Download or read book Teaching Speaking and Listening in the Primary School written by Elizabeth Grugeon and published by Routledge. This book was released on 2005 with total page 182 pages. Available in PDF, EPUB and Kindle. Book excerpt: This best-selling introductory text updates teachers on national developments and best practice in speaking and listening in the classroom.

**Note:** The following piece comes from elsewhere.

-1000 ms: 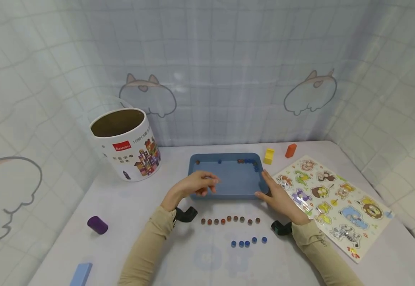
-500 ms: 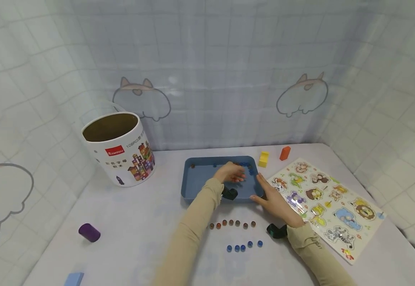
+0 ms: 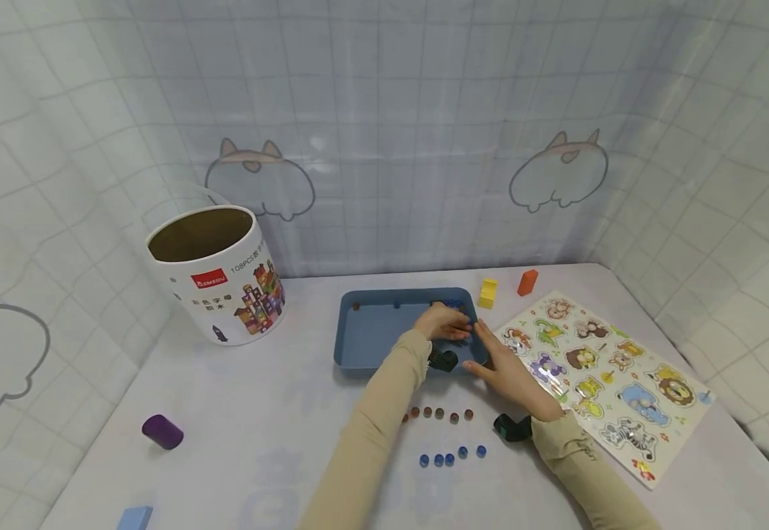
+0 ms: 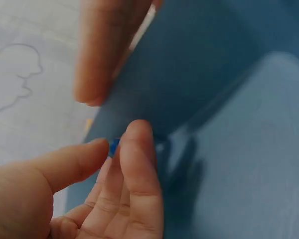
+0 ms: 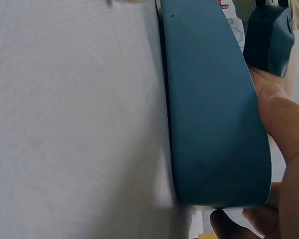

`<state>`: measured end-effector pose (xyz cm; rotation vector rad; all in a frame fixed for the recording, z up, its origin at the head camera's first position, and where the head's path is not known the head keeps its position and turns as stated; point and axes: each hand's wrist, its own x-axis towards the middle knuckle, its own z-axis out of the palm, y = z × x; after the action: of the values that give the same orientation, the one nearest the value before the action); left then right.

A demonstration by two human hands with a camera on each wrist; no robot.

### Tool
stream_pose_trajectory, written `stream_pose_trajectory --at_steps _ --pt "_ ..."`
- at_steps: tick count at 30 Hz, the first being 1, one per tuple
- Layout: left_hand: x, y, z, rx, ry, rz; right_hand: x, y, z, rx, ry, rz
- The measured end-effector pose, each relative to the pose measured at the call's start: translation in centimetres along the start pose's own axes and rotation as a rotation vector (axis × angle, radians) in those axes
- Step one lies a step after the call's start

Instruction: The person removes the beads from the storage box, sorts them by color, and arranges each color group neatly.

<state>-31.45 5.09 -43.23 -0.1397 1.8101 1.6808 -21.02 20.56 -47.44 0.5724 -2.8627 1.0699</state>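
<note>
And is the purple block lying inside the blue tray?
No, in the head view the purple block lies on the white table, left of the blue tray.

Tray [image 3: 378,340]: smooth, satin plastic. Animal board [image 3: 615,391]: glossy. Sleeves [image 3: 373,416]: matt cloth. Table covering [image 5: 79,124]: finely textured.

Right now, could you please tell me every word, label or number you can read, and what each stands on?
"ZMEDU", first letter unclear: red label on the white bucket.
"108PCS", then unclear characters: same bucket.
"彩色字母积木": bucket front.
Right sleeve lettering: too small to read.
Pale tablecloth marks: too faint.
</note>
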Motion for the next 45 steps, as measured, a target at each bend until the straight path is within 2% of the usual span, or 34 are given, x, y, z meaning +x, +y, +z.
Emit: stream_pose_trajectory --at_steps 4,8,11,14,19,24,28,34,45 --pt "-0.5 0.4 -0.5 0.014 -0.047 0.035 -0.1 0.0 -0.2 -0.001 -0.004 0.004" --pt "-1.8 0.9 -1.4 0.065 -0.086 0.116 0.1 0.2 -0.5 0.0 0.004 0.012" --pt "-3.6 0.8 -2.5 0.095 -0.109 0.173 0.2 0.2 -0.5 -0.004 -0.003 0.016" --pt "-6.1 0.2 -3.2 0.134 -0.159 0.199 0.3 0.1 -0.4 -0.009 -0.007 0.019" --pt "-10.6 -1.9 -4.1 0.272 -0.285 0.227 0.2 0.0 -0.4 0.002 0.002 0.025" --pt "-14.0 -5.6 -5.2 0.385 -0.363 0.242 0.1 -0.2 -0.6 -0.017 -0.023 0.044" --pt "-15.7 -8.1 -5.8 0.484 -0.323 0.244 0.1 -0.3 -1.0 -0.011 -0.014 0.039" --pt "-17.2 -10.4 -6.1 0.612 -0.224 0.234 0.3 -0.2 -0.8 -0.013 -0.026 0.031" --pt "-18.4 -11.5 -5.2 0.645 -0.214 0.21 0.0 -0.6 -0.4 -0.013 -0.029 0.034"
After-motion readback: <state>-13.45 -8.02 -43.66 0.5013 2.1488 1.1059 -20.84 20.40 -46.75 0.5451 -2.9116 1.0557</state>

Book Listening in the Afterlife of Data

Download or read book Listening in the Afterlife of Data written by David Cecchetto and published by Duke University Press. This book was released on 2021-12-27 with total page 99 pages. Available in PDF, EPUB and Kindle. Book excerpt: In Listening in the Afterlife of Data, David Cecchetto theorizes sound, communication, and data by analyzing them in the contexts of the practical workings of specific technologies, situations, and artworks. In a time he calls the afterlife of data—the cultural context in which data’s hegemony persists even in the absence of any belief in its validity—Cecchetto shows how data is repositioned as the latest in a long line of concepts that are at once constitutive of communication and suggestive of its limits. Cecchetto points to the failures and excesses of communication by focusing on the power of listening—whether through wearable technology, internet-based artwork, or the ways in which computers process sound—to pragmatically comprehend the representational excesses that data produces. Writing at a cultural moment in which data has never been more ubiquitous or less convincing, Cecchetto elucidates the paradoxes that are constitutive of computation and communication more broadly, demonstrating that data is never quite what it seems.